WORK ORDER =>
Within the listing below, show every line that contains the word "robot".

****************

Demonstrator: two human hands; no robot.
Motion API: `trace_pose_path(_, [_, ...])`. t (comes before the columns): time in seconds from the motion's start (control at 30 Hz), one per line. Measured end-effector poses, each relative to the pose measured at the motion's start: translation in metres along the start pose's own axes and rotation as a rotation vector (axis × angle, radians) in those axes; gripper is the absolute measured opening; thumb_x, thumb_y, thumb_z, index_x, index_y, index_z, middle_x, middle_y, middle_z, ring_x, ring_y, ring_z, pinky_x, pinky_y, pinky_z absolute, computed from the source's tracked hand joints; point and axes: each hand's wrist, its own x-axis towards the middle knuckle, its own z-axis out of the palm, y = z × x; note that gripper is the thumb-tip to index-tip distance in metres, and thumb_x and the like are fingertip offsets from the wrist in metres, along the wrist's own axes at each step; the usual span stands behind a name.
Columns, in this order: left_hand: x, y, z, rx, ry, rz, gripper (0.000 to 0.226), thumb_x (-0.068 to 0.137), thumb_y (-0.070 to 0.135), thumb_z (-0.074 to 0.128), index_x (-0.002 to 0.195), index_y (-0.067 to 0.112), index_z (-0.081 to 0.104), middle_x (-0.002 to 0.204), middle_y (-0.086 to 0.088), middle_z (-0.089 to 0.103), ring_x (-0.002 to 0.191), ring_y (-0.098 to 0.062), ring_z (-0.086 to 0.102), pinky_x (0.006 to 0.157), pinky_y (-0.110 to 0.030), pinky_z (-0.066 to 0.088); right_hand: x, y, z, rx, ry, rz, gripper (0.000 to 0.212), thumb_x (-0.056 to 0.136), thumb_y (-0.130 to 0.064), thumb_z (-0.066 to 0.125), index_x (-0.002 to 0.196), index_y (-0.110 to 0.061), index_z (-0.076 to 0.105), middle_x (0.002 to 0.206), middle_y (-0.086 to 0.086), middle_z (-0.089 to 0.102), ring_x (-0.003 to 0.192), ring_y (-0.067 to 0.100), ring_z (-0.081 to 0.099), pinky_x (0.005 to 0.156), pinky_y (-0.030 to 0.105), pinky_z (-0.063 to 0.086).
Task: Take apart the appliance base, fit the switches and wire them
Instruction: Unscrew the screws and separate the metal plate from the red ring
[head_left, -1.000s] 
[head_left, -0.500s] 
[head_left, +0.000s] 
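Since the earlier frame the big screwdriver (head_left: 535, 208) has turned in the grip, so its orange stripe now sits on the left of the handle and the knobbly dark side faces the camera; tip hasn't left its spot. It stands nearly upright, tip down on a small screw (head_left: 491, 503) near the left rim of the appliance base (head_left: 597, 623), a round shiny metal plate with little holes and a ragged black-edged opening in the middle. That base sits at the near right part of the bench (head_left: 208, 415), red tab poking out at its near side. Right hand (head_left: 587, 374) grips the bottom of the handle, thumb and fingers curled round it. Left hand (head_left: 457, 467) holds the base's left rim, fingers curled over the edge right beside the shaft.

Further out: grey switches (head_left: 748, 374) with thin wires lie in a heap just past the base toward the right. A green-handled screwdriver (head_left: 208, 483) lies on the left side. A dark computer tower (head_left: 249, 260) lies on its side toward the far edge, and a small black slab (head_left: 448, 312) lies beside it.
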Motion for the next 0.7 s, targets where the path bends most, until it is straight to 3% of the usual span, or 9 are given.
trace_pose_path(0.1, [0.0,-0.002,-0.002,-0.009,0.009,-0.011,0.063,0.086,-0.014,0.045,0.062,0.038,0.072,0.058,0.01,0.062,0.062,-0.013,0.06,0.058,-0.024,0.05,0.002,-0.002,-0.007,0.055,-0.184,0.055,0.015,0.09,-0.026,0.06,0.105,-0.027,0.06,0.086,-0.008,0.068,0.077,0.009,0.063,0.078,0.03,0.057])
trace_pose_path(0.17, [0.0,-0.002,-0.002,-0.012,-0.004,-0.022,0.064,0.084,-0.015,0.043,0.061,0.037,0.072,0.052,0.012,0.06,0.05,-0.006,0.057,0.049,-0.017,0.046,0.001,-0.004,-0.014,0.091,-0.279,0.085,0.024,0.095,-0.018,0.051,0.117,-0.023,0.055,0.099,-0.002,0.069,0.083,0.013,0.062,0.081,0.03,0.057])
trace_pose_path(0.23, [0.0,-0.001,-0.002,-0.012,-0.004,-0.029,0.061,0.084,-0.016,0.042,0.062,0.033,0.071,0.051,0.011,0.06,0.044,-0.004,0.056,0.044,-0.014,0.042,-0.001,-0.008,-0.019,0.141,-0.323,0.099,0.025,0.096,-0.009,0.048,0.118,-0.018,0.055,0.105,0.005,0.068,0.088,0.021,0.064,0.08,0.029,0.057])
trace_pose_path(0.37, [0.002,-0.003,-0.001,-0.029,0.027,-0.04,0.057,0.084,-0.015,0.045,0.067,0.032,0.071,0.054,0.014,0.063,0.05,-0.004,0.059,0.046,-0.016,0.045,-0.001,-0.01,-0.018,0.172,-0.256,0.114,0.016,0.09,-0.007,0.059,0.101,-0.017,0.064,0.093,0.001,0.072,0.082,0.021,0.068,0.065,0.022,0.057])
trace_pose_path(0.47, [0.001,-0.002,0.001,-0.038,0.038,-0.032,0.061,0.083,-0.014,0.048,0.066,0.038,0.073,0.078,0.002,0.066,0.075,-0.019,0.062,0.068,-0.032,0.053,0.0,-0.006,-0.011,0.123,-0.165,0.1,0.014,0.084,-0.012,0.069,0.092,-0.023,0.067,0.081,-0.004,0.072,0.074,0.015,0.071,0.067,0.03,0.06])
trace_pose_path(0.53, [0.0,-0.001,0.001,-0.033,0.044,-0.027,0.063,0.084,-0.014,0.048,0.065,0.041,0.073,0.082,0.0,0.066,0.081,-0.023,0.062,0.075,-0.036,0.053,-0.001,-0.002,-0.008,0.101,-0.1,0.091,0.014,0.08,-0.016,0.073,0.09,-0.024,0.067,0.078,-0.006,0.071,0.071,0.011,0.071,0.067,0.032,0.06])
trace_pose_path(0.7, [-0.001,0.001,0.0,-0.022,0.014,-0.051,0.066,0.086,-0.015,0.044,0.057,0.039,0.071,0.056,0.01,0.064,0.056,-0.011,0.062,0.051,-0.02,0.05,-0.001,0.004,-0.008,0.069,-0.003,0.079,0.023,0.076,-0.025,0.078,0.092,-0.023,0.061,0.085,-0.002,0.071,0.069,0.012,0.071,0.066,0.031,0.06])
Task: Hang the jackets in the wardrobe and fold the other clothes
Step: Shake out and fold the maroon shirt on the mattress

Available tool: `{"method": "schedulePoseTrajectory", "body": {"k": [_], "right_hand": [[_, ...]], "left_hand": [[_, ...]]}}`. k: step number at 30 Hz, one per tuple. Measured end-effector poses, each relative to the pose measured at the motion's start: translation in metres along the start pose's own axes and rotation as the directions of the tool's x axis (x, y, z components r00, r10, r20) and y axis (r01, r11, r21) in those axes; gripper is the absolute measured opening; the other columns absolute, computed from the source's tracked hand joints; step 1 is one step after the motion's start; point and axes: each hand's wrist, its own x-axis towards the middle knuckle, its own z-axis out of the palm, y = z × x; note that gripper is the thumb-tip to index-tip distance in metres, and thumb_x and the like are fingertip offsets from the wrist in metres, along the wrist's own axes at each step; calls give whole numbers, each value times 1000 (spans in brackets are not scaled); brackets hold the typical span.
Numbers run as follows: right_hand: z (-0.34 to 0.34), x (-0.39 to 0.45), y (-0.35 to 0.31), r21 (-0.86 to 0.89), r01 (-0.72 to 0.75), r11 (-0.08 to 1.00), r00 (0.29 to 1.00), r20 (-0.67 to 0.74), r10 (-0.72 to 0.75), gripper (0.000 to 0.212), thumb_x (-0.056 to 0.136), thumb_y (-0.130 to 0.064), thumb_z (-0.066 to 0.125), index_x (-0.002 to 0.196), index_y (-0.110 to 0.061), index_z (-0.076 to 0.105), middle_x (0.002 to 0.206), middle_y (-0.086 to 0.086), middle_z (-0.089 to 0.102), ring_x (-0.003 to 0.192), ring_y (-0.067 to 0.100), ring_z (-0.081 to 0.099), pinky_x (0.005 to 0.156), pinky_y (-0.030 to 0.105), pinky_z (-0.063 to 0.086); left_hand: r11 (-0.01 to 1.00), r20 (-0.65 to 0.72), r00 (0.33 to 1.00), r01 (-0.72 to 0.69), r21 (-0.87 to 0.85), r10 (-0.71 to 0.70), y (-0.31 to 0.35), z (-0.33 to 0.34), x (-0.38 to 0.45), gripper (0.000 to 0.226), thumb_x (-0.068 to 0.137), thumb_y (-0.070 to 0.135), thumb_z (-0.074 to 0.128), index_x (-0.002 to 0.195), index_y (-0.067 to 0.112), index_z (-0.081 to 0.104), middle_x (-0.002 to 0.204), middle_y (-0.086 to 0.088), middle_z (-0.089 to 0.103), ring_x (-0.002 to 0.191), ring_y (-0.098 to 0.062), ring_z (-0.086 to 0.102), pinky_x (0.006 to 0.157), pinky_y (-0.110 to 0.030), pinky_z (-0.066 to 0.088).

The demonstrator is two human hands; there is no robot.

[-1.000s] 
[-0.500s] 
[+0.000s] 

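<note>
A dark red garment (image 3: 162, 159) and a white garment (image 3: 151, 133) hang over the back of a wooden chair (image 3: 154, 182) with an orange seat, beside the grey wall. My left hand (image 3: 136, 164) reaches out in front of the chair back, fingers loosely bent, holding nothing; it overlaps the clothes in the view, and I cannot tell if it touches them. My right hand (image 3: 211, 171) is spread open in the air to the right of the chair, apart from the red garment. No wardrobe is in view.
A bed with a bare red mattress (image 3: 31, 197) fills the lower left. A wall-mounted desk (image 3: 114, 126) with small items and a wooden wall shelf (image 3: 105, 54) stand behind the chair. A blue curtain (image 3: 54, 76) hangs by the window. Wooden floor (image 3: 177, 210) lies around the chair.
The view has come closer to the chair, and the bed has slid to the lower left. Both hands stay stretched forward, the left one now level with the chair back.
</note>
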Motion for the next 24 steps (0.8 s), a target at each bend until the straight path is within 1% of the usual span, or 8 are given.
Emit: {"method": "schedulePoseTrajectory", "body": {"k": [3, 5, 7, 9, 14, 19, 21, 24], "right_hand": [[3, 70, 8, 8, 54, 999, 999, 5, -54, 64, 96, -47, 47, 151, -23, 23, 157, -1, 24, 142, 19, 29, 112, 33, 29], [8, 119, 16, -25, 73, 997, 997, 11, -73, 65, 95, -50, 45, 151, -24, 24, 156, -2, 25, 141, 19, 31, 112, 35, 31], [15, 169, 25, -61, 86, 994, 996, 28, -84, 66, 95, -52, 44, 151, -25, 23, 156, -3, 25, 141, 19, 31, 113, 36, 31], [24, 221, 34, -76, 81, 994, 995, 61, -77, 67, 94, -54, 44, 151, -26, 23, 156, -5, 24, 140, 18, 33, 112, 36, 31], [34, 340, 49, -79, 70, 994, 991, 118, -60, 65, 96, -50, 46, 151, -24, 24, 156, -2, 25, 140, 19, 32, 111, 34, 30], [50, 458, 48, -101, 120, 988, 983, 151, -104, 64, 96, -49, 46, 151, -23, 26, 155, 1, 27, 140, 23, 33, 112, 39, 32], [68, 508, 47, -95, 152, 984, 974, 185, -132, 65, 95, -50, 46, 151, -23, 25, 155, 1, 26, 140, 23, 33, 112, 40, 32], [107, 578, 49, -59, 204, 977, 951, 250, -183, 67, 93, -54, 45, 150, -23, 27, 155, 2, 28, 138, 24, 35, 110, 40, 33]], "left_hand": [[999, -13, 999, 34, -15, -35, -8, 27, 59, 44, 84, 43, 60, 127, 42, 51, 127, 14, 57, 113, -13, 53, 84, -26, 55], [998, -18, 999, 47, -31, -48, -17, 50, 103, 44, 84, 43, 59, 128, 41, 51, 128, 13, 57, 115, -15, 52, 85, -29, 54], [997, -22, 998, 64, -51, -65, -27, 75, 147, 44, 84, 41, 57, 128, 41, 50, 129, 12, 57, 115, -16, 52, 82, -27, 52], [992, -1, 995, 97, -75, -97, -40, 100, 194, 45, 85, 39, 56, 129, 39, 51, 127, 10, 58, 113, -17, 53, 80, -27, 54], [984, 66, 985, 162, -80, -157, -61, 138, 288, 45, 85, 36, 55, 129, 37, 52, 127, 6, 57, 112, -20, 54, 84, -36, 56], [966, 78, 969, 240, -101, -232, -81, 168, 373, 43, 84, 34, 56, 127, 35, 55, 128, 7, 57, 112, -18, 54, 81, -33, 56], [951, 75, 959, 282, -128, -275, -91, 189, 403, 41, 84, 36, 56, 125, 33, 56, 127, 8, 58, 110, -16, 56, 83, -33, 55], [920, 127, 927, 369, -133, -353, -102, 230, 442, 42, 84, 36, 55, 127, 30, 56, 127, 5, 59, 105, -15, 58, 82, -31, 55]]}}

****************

OUTPUT FOR THIS TASK =>
Demonstrator: two human hands; no robot.
The demonstrator is two human hands; there is no robot.

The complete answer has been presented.